* TASK
Quote the listing below in full and exactly as written, but omit every picture.

* RECORDED INFORMATION
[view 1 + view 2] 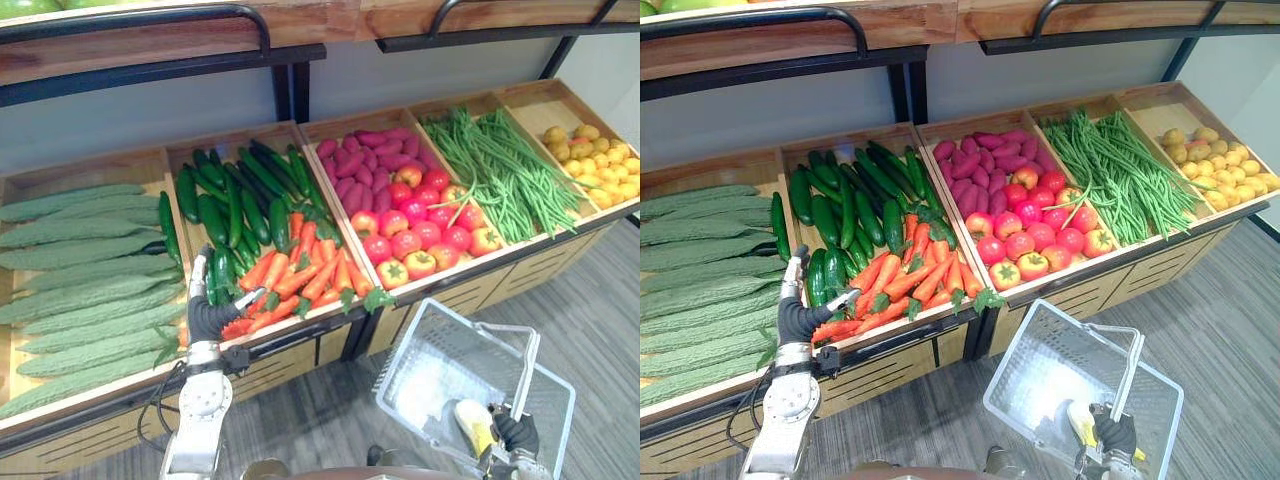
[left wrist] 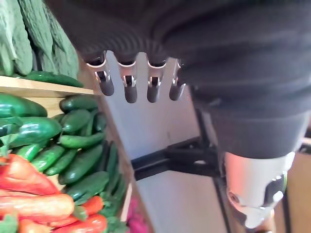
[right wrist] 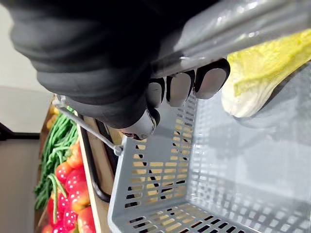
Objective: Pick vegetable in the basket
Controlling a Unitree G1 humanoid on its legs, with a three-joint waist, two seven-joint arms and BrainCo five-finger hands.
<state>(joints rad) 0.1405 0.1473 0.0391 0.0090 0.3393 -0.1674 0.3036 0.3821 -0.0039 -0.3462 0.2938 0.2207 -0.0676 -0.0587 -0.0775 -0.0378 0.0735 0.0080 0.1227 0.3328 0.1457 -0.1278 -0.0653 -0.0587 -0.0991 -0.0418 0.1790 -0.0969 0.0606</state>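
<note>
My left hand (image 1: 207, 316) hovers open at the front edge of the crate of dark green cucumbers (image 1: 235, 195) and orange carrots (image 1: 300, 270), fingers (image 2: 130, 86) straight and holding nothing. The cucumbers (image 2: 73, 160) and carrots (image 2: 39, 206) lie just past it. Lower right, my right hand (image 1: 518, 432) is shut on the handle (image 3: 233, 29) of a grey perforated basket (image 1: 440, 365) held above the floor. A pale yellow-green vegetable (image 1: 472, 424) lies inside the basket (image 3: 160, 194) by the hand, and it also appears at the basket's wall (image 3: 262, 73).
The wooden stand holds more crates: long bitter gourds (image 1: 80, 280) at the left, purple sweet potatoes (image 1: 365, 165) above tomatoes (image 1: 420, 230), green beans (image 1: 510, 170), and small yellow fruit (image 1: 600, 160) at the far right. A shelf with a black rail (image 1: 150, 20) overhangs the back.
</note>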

* RESPONSE FOR THIS EXERCISE
[view 1 + view 2] 
[left wrist] 
[right wrist] 
Objective: Pick vegetable in the basket
Controlling a Unitree G1 humanoid on its legs, with a three-joint waist, two seven-joint arms and BrainCo five-finger hands.
<state>(joints rad) 0.1405 0.1473 0.0391 0.0090 0.3393 -0.1674 0.3036 0.3821 -0.0039 -0.3462 0.2938 0.2207 -0.0676 -0.0587 -0.0775 -0.0378 0.0735 0.0080 0.1227 0.3328 0.1457 -0.1278 -0.0653 -0.0587 -0.0991 -0.0418 0.1790 -0.0969 0.0606</state>
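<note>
My left hand (image 1: 207, 316) hovers open at the front edge of the crate of dark green cucumbers (image 1: 235, 195) and orange carrots (image 1: 300, 270), fingers (image 2: 130, 86) straight and holding nothing. The cucumbers (image 2: 73, 160) and carrots (image 2: 39, 206) lie just past it. Lower right, my right hand (image 1: 518, 432) is shut on the handle (image 3: 233, 29) of a grey perforated basket (image 1: 440, 365) held above the floor. A pale yellow-green vegetable (image 1: 472, 424) lies inside the basket (image 3: 160, 194) by the hand, and it also appears at the basket's wall (image 3: 262, 73).
The wooden stand holds more crates: long bitter gourds (image 1: 80, 280) at the left, purple sweet potatoes (image 1: 365, 165) above tomatoes (image 1: 420, 230), green beans (image 1: 510, 170), and small yellow fruit (image 1: 600, 160) at the far right. A shelf with a black rail (image 1: 150, 20) overhangs the back.
</note>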

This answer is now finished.